When Adam and Eve sinned and lost their communion with God, it was Jehovah Elohim who sought them, killed innocent animals, and clothed them with the tunics (Genesis 3.21). Though Adam and Eve lost their intimacy with God, Jehovah did not abandon them. He chastised them for their sin, but He also sought to redeem them from the mess they had put themselves in. He is still Jehovah God to us; sorting out our mess. God has revealed the attributes of the name Jehovah in many ways, but the first distinct revelation of the name Jehovah was in connection with the redemption of Israel. Therefore I AM (Jehovah) is a powerful redemptive name of God.
Through the revelation of the name Jehovah, God began to unfold a personal relationship and communion with man, not only His works but His manifest presence. Mankind through God’s dealing with Moses and the children of Israel began to know who God was personally, His nature and His character. In that relationship Jehovah had to deal with three things:
1 His holiness in relation to man’s sinfulness (Leviticus 11.44-45; 19.1-2; 20.26; Habakkuk 1.12-13).
2 His response to sin (Genesis 6.5-7; Exodus 34.6-7; Deuteronomy 32.35-42; Psalms 11.4-6; 66.18).
3 His love for the righteous redemption of sinners (Genesis 3.2; 8.20-21; Leviticus 16.2-3; Isaiah 53.5-10).

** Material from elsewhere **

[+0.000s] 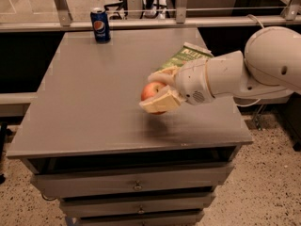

Jehovah is the God who manifests His Presence; “My presence will go with you.” He is the God of signs and wonders, as He demonstrated to Moses and all Israel. Jehovah is the God of love, mercy, compassion, and grace. The manifest presence of God also manifests His attributes, who He is, and opens up the resources of heaven,
Apostle Paul ended Hebrews chapter 11 with these words, ‘And all these (men of faith) having obtained a good testimony through faith, did not receive the promise. God having provided something better for us that they should not be made perfect apart from us.’ (Hebrews 11.39-40). Of all the mighty works the patriarchs and mighty men of old did, they did not receive the complete promise. The word ‘perfect’ means completeness and wholeness as we have seen. It shows that God planned that the mighty men of faith and the prophets of old should not complete their works but wait for us, in the end time, to join hands together with us to complete their works.
God will therefore release their mantles upon us and/or send them here on earth to encourage, strengthen, direct, guide and empower us to fulfil the complete plan of redemption and restoration. They have a share in it. They sacrificed so much for it. We have many examples of this in the Bible. One clear example is when Moses and Elijah appeared to Jesus at the transfiguration and spoke to Him about His death on the cross. Why? Couldn’t God have strengthened Jesus Himself? It was God’s administrative style and His governmental process. It was God’s will and pleasure. The eleventh-hour saints shall receive as much as the first-hour saints. It is still His will and His pleasure. No one can do anything about it. It is not only Elijah who will come back again before the coming of the Lord, but Moses too will come back again in one way or the other.